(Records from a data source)
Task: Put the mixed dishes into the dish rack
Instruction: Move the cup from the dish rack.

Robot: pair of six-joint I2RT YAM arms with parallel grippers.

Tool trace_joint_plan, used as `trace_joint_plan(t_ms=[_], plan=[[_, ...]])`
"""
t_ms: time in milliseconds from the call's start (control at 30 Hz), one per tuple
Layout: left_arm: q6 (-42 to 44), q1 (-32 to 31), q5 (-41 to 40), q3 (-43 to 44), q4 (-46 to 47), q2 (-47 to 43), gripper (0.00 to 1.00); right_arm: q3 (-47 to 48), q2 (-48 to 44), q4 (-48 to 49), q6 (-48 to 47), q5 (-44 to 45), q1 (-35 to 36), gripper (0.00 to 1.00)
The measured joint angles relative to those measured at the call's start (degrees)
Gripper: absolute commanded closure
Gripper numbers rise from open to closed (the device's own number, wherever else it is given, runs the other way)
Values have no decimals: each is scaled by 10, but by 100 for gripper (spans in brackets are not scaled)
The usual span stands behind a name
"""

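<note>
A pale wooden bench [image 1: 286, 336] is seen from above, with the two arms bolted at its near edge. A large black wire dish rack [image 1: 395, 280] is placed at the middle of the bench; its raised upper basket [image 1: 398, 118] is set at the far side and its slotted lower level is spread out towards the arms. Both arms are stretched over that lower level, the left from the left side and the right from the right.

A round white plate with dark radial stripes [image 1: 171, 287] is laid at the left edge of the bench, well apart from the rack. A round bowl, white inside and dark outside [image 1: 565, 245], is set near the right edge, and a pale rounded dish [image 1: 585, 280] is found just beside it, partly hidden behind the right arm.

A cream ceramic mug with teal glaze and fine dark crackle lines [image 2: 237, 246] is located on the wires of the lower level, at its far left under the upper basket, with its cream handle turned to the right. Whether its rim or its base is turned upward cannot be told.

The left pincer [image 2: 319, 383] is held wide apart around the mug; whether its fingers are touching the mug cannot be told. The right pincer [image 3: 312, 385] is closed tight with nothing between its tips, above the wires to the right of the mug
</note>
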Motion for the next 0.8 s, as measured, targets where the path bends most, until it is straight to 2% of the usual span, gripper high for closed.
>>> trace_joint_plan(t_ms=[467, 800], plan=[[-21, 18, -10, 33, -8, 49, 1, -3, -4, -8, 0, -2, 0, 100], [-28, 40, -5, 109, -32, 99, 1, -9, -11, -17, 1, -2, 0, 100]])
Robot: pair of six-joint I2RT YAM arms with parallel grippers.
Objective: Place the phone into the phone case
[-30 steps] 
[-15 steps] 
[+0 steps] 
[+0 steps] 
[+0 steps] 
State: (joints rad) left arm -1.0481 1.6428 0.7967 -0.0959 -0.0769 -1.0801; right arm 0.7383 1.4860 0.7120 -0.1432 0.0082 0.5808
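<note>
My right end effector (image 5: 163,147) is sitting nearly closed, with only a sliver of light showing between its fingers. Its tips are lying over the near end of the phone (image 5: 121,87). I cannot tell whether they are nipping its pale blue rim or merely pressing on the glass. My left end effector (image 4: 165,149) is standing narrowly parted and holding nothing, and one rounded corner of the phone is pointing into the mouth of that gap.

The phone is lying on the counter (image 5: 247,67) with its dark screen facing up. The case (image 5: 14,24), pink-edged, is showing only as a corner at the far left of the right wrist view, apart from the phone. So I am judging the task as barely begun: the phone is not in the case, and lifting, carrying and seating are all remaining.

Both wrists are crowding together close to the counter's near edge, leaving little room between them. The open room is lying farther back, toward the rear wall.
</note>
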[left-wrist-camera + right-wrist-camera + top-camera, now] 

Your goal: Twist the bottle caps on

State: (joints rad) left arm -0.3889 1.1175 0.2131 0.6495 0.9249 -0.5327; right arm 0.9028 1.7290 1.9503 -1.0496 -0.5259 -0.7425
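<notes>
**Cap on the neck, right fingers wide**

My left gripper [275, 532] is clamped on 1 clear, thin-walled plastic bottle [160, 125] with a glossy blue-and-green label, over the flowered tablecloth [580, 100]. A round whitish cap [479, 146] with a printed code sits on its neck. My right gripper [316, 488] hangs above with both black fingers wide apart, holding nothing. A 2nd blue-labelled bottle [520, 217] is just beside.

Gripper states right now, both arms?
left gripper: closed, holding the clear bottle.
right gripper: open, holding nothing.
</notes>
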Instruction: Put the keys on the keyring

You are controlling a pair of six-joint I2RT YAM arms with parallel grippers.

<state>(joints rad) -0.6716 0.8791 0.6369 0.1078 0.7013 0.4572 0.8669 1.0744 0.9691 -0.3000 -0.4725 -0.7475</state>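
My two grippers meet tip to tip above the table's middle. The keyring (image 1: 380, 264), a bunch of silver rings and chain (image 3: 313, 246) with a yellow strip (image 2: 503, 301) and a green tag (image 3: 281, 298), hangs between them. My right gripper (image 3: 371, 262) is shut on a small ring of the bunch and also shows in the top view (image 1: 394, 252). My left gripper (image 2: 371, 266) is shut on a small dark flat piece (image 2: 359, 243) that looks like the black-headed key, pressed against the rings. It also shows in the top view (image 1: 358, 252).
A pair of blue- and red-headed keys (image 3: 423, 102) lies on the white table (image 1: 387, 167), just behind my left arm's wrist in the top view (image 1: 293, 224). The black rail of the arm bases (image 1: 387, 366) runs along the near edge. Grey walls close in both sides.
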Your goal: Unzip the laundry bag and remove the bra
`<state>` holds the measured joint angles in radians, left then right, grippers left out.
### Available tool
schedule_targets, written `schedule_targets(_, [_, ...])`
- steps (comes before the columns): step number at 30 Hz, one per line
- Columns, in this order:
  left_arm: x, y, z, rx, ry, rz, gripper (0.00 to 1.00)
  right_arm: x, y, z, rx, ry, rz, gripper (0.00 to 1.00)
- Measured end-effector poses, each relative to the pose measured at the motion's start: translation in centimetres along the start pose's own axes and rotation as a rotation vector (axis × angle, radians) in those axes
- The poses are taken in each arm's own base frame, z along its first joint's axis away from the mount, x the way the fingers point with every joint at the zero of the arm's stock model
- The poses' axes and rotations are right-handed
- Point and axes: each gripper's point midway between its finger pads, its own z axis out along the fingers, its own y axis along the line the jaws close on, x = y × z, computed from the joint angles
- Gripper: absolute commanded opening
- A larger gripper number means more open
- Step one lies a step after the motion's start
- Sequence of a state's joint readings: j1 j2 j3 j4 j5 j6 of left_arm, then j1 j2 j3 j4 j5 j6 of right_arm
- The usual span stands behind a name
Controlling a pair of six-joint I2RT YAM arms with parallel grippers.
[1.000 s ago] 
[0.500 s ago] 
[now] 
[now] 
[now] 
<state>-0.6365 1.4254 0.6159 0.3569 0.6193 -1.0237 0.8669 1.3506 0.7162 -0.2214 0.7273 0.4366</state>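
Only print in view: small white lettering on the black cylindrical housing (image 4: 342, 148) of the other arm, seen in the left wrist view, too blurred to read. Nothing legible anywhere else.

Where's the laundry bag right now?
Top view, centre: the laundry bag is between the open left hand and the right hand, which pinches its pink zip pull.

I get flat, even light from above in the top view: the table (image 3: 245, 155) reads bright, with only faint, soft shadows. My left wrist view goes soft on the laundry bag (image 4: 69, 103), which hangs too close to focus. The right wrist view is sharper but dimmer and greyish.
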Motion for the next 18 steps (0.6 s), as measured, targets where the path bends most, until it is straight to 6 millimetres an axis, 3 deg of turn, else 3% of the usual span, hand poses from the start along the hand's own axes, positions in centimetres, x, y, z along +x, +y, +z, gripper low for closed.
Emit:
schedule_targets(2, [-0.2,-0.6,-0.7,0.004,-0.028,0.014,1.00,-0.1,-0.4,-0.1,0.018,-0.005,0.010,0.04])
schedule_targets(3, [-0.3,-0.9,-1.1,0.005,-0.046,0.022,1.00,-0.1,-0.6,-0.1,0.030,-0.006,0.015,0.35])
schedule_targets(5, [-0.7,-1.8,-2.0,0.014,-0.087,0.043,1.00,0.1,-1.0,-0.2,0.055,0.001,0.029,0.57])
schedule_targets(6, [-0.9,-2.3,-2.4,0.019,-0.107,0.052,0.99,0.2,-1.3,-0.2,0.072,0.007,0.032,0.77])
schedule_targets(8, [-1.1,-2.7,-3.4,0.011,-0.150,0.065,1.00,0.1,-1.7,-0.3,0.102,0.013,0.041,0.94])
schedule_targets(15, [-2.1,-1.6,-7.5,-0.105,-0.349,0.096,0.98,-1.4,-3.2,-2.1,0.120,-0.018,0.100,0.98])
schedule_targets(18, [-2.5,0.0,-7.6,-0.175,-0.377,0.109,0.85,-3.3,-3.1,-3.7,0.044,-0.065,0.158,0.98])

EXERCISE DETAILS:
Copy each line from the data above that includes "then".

SOLUTION TO THIS EXERCISE:
`<state>` holds the measured joint angles in radians, left then right, grippers left out.
- Sequence of a state's joint readings: j1 j2 j3 j4 j5 j6 of left_arm, then j1 j2 j3 j4 j5 j6 of right_arm

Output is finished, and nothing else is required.